What to do »
For the records that follow, work out how many lines include "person" and give only that count.

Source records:
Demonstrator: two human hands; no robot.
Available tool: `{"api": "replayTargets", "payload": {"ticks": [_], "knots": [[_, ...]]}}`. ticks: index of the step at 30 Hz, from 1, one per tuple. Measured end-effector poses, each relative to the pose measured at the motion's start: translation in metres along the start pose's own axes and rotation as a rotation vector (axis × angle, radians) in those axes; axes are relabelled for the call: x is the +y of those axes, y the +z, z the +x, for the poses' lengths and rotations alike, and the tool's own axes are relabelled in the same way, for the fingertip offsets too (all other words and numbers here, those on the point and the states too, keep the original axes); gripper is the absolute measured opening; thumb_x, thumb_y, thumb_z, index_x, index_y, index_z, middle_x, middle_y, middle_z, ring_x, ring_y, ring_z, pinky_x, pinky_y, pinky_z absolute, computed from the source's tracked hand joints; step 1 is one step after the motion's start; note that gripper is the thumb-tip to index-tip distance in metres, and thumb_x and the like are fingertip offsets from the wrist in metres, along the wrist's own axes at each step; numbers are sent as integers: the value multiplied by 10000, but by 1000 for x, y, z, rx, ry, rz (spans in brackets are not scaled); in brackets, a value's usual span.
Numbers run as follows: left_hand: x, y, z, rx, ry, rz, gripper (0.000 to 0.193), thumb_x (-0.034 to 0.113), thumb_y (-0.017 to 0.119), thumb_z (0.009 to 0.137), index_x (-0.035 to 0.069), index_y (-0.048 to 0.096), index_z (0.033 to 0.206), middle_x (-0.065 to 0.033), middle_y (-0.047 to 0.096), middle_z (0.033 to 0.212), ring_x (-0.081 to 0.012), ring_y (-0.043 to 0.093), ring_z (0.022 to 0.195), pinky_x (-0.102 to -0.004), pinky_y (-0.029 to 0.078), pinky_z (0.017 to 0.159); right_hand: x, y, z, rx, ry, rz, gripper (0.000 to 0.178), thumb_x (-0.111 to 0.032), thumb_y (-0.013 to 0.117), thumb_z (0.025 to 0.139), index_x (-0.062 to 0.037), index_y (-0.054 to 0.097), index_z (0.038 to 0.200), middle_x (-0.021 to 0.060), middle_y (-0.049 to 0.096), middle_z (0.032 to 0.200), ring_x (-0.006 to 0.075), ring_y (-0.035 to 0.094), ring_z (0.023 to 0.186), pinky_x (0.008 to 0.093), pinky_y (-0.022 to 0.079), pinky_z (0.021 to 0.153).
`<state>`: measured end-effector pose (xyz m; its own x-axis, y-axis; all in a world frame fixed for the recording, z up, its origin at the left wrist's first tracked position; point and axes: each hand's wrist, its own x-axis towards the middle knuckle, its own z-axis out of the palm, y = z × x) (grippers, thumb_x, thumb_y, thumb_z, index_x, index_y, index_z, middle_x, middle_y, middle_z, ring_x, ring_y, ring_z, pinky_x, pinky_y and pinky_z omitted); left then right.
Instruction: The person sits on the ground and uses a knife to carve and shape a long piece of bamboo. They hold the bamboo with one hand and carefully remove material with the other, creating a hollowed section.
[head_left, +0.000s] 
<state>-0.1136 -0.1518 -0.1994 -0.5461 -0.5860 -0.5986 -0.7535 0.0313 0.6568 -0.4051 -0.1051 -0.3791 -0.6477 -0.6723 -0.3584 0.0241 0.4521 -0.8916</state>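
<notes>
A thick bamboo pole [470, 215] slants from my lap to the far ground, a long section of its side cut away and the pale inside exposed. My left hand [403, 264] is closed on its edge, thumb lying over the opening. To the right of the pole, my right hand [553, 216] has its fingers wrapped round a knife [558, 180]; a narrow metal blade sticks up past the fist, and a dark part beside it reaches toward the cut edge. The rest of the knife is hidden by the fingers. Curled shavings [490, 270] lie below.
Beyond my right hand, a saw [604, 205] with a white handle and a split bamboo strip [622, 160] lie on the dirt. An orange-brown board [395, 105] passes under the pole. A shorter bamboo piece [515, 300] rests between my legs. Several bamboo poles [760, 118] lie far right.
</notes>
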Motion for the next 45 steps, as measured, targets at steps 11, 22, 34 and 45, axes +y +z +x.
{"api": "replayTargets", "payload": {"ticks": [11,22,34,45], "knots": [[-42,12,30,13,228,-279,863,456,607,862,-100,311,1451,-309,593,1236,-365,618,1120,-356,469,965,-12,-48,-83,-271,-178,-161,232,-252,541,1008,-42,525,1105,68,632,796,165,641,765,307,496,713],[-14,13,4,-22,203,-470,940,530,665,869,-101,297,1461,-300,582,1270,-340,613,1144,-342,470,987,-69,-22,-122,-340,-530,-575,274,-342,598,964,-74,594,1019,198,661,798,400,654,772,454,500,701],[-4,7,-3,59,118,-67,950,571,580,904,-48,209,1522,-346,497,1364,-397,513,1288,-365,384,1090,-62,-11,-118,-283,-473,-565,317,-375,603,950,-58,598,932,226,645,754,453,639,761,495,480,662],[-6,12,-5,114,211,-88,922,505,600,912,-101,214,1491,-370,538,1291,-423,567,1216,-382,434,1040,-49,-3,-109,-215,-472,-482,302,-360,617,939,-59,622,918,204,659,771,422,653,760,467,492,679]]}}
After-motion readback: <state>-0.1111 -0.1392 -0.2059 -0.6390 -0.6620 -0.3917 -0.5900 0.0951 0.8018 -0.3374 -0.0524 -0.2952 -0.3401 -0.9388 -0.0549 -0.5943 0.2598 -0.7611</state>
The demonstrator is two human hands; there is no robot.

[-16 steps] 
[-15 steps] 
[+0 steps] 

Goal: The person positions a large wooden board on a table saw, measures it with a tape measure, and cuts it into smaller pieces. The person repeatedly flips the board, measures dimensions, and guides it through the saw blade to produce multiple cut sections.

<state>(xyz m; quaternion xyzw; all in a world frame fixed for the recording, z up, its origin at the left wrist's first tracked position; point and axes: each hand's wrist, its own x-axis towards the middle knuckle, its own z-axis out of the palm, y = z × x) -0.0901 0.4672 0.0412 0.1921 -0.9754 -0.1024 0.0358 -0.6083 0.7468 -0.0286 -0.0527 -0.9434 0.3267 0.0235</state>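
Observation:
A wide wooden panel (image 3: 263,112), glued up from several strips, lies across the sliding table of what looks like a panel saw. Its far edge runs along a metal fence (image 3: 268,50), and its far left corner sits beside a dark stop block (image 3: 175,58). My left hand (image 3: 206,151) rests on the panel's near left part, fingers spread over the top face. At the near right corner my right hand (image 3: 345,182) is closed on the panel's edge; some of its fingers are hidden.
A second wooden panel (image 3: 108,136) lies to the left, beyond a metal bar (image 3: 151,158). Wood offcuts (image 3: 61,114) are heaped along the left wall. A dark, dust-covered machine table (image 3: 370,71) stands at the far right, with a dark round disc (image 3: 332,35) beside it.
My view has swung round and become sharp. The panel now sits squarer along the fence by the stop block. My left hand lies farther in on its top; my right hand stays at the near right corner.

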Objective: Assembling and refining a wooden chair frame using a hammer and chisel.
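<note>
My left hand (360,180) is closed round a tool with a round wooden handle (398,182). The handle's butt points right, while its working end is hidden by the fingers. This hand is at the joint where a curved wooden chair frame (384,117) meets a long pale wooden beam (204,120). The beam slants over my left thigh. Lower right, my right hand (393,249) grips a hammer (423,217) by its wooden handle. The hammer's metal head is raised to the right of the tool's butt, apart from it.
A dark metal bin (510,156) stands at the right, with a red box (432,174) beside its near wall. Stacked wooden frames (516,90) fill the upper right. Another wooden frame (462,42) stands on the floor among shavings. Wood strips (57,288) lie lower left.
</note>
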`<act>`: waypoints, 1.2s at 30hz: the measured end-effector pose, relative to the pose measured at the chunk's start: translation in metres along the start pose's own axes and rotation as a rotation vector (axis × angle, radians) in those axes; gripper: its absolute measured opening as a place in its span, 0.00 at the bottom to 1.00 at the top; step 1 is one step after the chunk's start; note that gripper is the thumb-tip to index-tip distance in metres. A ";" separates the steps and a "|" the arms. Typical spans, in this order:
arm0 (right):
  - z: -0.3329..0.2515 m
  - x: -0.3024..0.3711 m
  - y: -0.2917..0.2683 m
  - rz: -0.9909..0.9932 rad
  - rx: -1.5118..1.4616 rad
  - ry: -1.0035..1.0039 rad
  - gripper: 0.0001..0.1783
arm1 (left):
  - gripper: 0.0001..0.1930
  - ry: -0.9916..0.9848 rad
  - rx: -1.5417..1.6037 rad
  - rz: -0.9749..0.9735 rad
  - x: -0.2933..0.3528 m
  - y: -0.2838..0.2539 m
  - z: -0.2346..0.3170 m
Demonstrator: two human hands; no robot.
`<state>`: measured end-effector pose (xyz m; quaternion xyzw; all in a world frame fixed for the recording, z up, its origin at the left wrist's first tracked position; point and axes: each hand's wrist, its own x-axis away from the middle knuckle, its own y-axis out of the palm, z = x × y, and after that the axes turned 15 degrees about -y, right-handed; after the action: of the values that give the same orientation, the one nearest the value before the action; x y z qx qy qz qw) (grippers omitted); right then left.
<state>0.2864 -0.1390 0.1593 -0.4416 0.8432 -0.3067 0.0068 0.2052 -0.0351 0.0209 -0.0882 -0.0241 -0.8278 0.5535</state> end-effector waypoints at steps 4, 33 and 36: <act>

Exercise solution »
2